Mieux vaut classer un tant soit peu le type des demandes, la nature des expertises requises, le niveau de difficulté (lié éventuellement à la connaissance des systèmes existants), pour laisser le temps minimum nécessaire à une analyse correcte de la demande afin que l'évaluation du temps et des moyens requis pour réaliser l'intervention soit la plus pertinente possible, et non pas axée sur le coût minimum.

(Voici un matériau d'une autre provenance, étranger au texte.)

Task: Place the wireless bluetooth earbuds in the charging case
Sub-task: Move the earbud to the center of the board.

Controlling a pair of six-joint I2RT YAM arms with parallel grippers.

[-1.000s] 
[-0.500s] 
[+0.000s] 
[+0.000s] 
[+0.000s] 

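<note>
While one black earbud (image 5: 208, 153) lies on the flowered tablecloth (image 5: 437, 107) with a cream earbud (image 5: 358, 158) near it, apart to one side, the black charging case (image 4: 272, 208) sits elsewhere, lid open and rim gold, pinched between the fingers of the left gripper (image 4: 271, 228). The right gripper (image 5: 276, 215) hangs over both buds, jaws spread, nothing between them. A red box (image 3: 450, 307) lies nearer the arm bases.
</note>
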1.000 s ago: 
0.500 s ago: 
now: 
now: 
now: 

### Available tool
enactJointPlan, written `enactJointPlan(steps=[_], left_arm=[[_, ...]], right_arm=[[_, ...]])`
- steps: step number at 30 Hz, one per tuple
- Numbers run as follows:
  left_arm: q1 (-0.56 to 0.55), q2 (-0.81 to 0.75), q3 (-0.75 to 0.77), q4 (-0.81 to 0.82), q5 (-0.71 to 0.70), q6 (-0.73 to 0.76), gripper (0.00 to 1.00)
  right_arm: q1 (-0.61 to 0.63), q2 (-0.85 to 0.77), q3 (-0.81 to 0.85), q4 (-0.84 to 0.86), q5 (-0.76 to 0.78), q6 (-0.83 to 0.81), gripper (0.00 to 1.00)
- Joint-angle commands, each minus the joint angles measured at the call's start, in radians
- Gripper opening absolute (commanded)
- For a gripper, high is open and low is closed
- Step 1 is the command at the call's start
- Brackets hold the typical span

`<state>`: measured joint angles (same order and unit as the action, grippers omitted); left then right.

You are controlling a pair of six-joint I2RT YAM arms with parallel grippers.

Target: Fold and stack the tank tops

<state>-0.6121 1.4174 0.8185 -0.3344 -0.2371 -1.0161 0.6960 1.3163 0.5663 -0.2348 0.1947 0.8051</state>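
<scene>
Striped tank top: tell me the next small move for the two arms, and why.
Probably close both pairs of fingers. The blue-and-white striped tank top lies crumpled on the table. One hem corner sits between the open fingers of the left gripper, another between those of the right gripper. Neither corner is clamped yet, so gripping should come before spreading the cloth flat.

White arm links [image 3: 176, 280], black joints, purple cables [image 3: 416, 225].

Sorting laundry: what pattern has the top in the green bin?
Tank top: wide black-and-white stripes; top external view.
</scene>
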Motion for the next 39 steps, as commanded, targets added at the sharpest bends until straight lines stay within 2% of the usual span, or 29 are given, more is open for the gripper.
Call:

Il peut être utile de s'aider, pour la classification, de benchmark permettant de mesurer des fourchettes de niveau de difficulté en comparaison avec des projets similaires ayant déjà eu lieu, dans des sociétés diverses. On peut approfondir avec une approche de quantification volontariste, type unité d'œuvre, à condition toutefois que la définition de ces unités d'œuvre ne soit pas discutable et puisse être communément admise par le plus grand nombre, quels que soient le besoin, le métier, les technologies et les contraintes de l'existant. Ce qui nous amène à penser, compte tenu de l'hétérogénéité des approches et des existants, que l'approche qualitative de comparaison par similarité peut s'avérer parfois plus efficace. Dans tous les cas il faut établir une capitalisation sur la durée qui mêle les deux approches, quantitative et qualitative.
Ensuite, des approches stéréotypées du benchmarking peuvent conduire à des comparaisons de solutions erronées. Des critères trop formatés d'appréciation conduiront, par exemple, à évaluer chaque ligne d'une matrice de choix indépendamment les unes des autres pour arriver à une note globale éventuellement pondérée par la priorité attribuée à chaque critère. Mais ce qui ne sera pas regardé, c'est la pondération des critères entre eux.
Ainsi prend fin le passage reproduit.